Description of problem: Kernel freezes Version-Release number of selected component (if applicable): Any kernel version released up to the time this bug was filed. How reproducible: Always Steps to Reproduce: 1. Install F8-Test2 2. Turn on. 3. Actual results: The system freezes up Expected results: The system does not freeze Additional info: Freezes at point where displays the following: PCI: If a device doesn't work, try "pci=routeirq". If it helps, post a report --this suggestion doesn't help since it is not related. Does not pass this point until the POWER button is tapped. It then continues, but will again freeze after "starting udev". Pressing keys on keyboard will prompt it to continue until X starts. Again, continuously freezes unless keys are pressed or mouse is moved. System: Acer Aspire 9300 CPU: AMD Turion X2-TL50 Workaround: Add kernel parameter "idle=poll". Should I really have to poll my CPU on a laptop?? More info: kernel parameter "nohz=off" does nothing for this problem, so it may not be related to dynamic tics.
"idle=poll" will make the CPU run too hot. And "idle=halt" either doesn't work or was removed as an option, apparently. Can you try a vanilla kernel to see if this is caused by Fedora-specific patches (probably cpuidle)? http://people.redhat.com/cebbert/kernels/F8/x86_64/kernel-vanilla-2.6.23-0.185.rc6.git7.V.x86_64.rpm
Yes, that kernel appears to be working.
Vanilla kernel works, our kernel hangs unless we have idle=poll. And our cpuidle patch is mixed in with the highres-timers patch. What we have in there doesn't match what's in the ACPI git tree for cpuidle, either.
I'm hunting a regression. Will publish a new -hrt queue with a bunch of fixes later today.
0.202.rc8 still hangs on boot without idle=poll.
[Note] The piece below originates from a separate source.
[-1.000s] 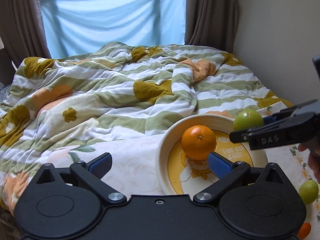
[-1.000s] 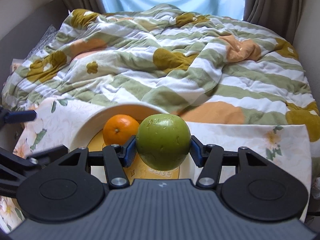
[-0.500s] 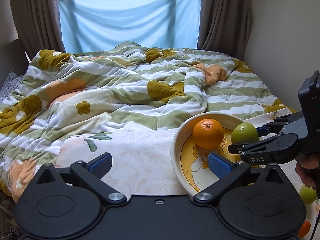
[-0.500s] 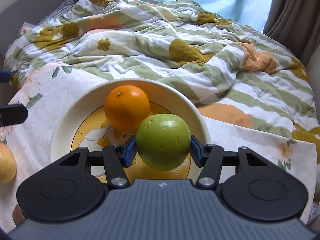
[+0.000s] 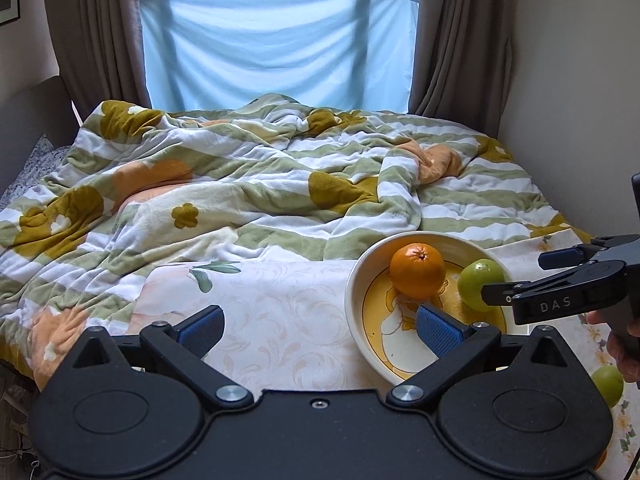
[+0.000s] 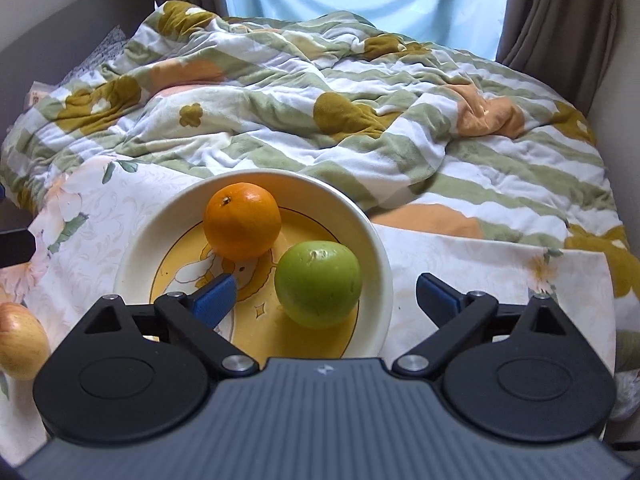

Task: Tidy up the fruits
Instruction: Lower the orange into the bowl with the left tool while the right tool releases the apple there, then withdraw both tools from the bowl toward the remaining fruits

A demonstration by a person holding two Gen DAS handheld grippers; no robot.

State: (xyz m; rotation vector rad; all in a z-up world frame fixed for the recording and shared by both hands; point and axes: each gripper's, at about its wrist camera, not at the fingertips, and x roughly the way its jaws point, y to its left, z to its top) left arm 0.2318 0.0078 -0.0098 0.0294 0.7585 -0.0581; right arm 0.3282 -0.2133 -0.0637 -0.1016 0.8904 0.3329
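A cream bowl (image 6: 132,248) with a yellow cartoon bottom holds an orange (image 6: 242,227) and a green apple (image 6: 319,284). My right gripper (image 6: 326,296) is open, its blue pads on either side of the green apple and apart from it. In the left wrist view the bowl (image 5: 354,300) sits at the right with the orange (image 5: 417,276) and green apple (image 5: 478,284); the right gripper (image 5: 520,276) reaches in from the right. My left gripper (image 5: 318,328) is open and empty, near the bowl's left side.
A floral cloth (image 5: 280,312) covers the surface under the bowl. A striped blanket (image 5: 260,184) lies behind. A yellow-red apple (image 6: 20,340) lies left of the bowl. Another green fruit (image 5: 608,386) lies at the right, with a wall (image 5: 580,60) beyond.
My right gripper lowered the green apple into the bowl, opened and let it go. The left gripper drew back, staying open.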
Just sent out a patch to LKML which is addressing a AMD X2 problem. http://lkml.org/lkml/2007/9/25/343
Kernel option "noapictimer" works. Apparently this is the same as "nolapic_timer" on i386??
yes
Mine still hangs on boot with the c1e patch applied and kernel options: nolapic nohz=off highres=off (pressing power still makes it continue) Freezes randomly without 'nolapic' (solid lockup.) Does not hang at boot with: nolapic nohz=off highres=off noapictimer Clock interrupts seem to be sent all over the place, even to IRQ7 (until disabled as spurious) CPU0 CPU1 0: 392541 11375 XT-PIC-XT timer 1: 0 233 IO-APIC-edge i8042 2: 0 0 XT-PIC-XT cascade 5: 8 5582 IO-APIC-edge sata_nv 7: 9403 90597 IO-APIC-edge ehci_hcd:usb1 8: 0 1 IO-APIC-edge rtc 9: 0 348 IO-APIC-edge acpi 10: 1 177 IO-APIC-edge HDA Intel 11: 23 38555 IO-APIC-edge ohci_hcd:usb2, eth0 12: 0 879 IO-APIC-edge i8042 14: 4 1491 IO-APIC-edge libata 15: 0 0 IO-APIC-edge libata NMI: 0 0 LOC: 11367 392248 ERR: 0 $ cat /proc/cmdline ro root=LABEL=/ nohz=off highres=off acpi_irq_nobalance nolapic noapictimer
Can you provide a boot log of mainline and the above kernel please ?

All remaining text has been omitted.